Expungement: an "Extraordinary Remedy"

Monday, July 17, 2017

What are the rules of the road with regard to broker requests to expunge customer claims from their records?  This post surveys the current standards for applicable to broker requests to remove customer complaints from their records (i.e., the Central Registration Depository or "CRD").  According to FINRA, the CRD system is "the central licensing and registration system for the U.S. securities industry and its regulators. The system contains the registration records of more than 3,790 registered broker-dealers, and the qualification, employment and disclosure histories of more than 632,735 active registered individuals."
FINRA describes expungement is an “extraordinary remedy.”  FINRA cautions, “Customer dispute information should be expunged only when it has no meaningful investor protection or regulatory value.”  This is because the availability of customer dispute resolution services important institutional interests. FINRA explains, “Ensuring that CRD information is accurate and meaningful is essential to investors, who may rely on the information when making decisions about brokers with whom they may conduct business; to regulators, who rely on the information to fulfill their regulatory responsibilities; and to prospective broker-dealer employers, who rely on the information when making hiring decisions.”

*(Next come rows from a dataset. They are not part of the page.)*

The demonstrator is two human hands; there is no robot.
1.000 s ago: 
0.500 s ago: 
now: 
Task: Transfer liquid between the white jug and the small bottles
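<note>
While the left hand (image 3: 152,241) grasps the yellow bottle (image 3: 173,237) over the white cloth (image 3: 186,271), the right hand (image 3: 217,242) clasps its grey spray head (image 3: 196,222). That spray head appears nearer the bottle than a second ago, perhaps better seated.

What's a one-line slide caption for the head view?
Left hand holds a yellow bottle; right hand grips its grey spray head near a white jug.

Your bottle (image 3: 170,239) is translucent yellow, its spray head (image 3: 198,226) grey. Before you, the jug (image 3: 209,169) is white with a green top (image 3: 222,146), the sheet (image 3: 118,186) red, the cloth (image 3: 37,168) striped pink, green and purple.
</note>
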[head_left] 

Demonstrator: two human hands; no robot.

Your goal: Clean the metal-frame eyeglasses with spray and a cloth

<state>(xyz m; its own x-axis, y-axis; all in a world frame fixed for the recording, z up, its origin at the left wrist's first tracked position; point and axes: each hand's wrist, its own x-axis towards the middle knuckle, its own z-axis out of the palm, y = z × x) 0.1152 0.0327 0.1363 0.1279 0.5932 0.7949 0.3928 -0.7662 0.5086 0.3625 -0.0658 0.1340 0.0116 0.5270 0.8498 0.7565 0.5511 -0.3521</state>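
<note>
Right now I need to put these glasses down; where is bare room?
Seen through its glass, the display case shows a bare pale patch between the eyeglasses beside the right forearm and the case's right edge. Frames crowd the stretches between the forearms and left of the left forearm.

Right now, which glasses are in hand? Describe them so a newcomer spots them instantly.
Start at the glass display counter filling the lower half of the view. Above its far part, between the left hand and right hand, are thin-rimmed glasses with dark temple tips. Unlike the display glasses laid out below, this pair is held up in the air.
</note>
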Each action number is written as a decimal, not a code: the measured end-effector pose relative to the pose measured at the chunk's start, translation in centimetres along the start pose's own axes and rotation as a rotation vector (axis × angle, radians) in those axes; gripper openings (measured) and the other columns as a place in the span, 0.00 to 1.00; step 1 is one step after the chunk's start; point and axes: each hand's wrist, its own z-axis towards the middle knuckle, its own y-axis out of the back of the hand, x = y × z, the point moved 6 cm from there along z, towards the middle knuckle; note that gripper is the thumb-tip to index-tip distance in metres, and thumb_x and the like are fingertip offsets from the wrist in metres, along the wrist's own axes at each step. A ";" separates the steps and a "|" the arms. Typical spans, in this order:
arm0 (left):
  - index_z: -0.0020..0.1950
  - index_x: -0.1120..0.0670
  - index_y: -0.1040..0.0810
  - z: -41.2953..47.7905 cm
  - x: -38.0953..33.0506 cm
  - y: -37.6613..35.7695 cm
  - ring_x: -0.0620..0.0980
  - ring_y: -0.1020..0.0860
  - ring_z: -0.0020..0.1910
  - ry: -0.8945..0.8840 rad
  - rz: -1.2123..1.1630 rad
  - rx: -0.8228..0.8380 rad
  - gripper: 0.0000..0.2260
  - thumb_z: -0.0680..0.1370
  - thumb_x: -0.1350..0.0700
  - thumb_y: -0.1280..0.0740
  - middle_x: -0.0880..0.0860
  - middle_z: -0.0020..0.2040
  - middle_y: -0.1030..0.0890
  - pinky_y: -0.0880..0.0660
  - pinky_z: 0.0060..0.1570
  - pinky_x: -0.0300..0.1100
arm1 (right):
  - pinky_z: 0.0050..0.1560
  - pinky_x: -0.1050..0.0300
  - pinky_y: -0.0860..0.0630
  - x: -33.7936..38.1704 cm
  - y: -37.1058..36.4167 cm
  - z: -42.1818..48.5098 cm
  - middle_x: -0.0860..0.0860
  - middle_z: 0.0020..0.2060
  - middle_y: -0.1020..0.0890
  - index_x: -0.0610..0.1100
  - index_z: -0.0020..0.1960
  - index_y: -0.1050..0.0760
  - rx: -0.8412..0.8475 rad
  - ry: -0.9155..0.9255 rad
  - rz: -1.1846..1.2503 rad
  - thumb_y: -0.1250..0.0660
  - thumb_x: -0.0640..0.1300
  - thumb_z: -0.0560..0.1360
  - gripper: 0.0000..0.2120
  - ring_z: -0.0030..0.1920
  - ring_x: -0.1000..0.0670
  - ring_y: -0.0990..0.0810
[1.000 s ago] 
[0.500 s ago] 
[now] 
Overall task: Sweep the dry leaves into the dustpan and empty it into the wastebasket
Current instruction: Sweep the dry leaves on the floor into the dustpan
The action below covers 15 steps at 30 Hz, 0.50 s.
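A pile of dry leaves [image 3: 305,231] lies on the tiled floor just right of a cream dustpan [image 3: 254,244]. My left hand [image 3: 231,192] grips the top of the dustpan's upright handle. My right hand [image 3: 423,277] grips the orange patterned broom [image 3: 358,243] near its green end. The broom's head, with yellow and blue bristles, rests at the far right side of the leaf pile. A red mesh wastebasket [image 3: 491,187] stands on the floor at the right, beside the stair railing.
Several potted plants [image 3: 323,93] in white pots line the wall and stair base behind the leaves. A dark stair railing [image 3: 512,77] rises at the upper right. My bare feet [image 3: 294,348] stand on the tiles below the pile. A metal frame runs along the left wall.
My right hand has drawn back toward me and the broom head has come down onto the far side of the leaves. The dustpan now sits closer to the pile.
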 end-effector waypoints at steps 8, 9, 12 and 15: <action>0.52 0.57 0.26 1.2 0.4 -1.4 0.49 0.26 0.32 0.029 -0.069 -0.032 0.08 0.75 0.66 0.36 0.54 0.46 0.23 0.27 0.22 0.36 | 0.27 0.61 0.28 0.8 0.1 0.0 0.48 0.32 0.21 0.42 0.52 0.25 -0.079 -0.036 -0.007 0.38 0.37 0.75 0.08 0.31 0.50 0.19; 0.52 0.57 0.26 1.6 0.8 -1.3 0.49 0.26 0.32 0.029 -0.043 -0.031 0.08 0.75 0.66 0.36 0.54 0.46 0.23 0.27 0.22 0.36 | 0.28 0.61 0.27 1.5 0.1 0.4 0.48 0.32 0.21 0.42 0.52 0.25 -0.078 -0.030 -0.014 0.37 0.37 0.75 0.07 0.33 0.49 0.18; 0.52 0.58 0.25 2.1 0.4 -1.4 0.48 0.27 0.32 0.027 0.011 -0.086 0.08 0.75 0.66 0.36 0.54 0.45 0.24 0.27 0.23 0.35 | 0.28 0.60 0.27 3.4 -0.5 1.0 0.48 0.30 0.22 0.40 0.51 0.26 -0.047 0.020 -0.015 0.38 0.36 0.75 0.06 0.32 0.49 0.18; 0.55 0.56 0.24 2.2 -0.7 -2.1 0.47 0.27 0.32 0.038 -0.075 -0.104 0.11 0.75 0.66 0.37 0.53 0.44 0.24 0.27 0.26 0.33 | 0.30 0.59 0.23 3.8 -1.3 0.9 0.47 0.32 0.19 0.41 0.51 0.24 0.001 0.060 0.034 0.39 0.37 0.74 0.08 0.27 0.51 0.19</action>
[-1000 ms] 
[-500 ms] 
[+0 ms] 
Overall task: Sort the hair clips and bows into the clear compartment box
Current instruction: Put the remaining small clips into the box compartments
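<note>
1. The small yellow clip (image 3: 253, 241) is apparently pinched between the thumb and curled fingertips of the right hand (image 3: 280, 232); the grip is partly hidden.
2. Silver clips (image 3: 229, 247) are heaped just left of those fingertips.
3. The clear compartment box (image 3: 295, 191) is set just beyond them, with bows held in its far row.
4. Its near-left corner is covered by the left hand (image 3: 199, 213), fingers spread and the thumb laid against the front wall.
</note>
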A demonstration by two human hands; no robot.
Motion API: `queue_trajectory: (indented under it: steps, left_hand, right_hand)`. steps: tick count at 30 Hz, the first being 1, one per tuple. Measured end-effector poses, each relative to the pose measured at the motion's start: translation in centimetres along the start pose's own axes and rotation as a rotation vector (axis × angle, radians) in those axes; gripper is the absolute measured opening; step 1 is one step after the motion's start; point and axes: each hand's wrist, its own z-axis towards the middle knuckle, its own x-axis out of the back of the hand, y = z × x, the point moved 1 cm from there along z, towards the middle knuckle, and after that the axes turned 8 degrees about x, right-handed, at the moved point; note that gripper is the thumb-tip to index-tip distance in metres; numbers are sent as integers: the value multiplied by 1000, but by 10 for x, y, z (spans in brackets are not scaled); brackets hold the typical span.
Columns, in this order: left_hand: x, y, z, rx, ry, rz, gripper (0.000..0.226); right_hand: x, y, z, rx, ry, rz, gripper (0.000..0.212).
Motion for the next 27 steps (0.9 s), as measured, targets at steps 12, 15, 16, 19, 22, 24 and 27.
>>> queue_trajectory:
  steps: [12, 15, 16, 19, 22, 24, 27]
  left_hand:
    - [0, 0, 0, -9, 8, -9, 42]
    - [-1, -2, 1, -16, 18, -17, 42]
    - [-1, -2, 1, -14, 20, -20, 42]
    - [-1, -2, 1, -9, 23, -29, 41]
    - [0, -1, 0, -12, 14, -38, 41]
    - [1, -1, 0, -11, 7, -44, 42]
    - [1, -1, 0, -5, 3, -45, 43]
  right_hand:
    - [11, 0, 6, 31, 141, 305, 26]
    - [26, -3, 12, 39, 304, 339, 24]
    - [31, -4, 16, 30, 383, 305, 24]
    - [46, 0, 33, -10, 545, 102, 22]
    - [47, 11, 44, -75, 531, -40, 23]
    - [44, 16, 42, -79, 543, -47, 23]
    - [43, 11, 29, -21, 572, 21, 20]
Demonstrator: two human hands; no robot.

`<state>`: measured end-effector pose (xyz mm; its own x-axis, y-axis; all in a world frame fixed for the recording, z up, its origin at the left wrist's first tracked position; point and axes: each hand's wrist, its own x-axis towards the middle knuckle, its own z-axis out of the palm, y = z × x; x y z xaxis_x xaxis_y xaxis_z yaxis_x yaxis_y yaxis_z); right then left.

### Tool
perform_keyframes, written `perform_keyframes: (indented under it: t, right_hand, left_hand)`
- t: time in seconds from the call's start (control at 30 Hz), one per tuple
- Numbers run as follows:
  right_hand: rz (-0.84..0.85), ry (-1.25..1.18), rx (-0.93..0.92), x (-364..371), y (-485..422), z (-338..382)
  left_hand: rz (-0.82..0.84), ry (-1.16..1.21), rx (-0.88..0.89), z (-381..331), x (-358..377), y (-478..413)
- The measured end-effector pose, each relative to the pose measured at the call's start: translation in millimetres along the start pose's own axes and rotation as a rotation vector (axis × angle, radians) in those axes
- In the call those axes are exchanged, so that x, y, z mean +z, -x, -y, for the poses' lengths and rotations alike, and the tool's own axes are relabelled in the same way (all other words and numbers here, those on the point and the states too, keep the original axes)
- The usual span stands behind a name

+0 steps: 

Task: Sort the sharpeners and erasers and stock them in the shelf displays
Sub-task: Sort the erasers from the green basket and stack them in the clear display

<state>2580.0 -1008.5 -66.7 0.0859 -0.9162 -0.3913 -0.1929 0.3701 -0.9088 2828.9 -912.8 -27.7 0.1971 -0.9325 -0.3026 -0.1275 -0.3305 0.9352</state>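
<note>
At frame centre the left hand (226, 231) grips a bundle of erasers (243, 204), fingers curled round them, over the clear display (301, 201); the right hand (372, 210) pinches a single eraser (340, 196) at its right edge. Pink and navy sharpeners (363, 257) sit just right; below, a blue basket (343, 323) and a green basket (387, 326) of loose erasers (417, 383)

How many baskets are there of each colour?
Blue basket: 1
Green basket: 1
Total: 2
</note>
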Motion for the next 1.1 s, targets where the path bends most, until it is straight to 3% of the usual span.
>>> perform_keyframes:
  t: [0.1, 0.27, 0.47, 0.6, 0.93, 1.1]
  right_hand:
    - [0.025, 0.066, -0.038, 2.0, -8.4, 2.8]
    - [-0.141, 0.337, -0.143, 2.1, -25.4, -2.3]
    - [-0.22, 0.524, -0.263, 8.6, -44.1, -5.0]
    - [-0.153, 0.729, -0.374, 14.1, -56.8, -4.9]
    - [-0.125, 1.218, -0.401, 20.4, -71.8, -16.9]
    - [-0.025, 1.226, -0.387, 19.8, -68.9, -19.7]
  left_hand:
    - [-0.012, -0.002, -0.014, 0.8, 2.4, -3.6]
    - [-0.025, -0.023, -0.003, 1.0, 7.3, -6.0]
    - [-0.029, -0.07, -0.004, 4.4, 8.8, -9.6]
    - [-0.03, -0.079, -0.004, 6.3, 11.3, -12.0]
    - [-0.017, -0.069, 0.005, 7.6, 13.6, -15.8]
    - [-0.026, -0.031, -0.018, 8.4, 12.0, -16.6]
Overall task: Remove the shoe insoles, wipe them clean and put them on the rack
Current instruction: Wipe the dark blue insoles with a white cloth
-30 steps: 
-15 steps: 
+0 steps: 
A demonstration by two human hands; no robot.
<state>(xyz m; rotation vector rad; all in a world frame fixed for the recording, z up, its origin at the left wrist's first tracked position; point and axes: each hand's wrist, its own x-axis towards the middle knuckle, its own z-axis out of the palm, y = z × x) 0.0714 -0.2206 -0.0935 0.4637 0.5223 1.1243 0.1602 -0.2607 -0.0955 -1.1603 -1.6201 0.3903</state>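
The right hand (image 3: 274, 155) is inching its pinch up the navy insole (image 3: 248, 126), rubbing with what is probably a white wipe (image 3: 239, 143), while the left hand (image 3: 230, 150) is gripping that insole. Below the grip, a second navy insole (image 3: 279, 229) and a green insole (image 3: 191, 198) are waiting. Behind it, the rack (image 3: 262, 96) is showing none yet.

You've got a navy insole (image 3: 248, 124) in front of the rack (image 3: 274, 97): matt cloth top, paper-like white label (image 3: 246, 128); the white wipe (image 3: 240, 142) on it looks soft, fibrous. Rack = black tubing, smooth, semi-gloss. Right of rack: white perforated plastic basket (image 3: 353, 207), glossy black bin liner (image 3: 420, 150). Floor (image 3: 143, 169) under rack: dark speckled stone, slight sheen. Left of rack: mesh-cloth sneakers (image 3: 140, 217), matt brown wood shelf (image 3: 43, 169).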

FINRA Rules 12805 and 13805 establish procedures – recently tightened up considerably – that arbitrators must follow before recommending expungement of customer dispute information related to arbitration cases from a broker’s CRD record.  The expungement procedures ensure that it occurs only when the arbitrators find and document one of the “narrow grounds” specified in Rule 2080:

(A)        the claim, allegation or information is factually impossible or clearly erroneous;
(B)        the registered person was not involved in the alleged investment-related sales practice violation, forgery, theft, misappropriation or conversion of funds; or
(C)        the claim, allegation or information is false.

The burden of proof falls on the party seeking expungement to show that these high standards are met.

To reject expungement on the first prong of the expungement standard an arbitration panel need only find that the claims mare factually “possible” and not “clearly erroneous.”  The second prong of the expungement standard applies to situations of mistaken identity, where the wrong person is named in a claim.  According to FINRA this “standard would require an affirmative arbitral finding that the registered person was not involved . . . .”  The final prong of the expungement standard requires that the panel assess whether the claims or allegations are “false.”  If expungement is sought for this reason, the panel must “assess the evidence in the case, make an affirmative finding that the claim, allegation, or information is false.”

The net result is a strong default rule against expungement.  The fact of a customer complaint, whether or not validated by favorable arbitration award or a settlement, does (and should) typically remain on record.  By the same token, all complaints are not created equal.  Just as a broker without any record of complaints still may be a compliance nightmare, a broker with one or few complaints may not turn out to be a compliance problem.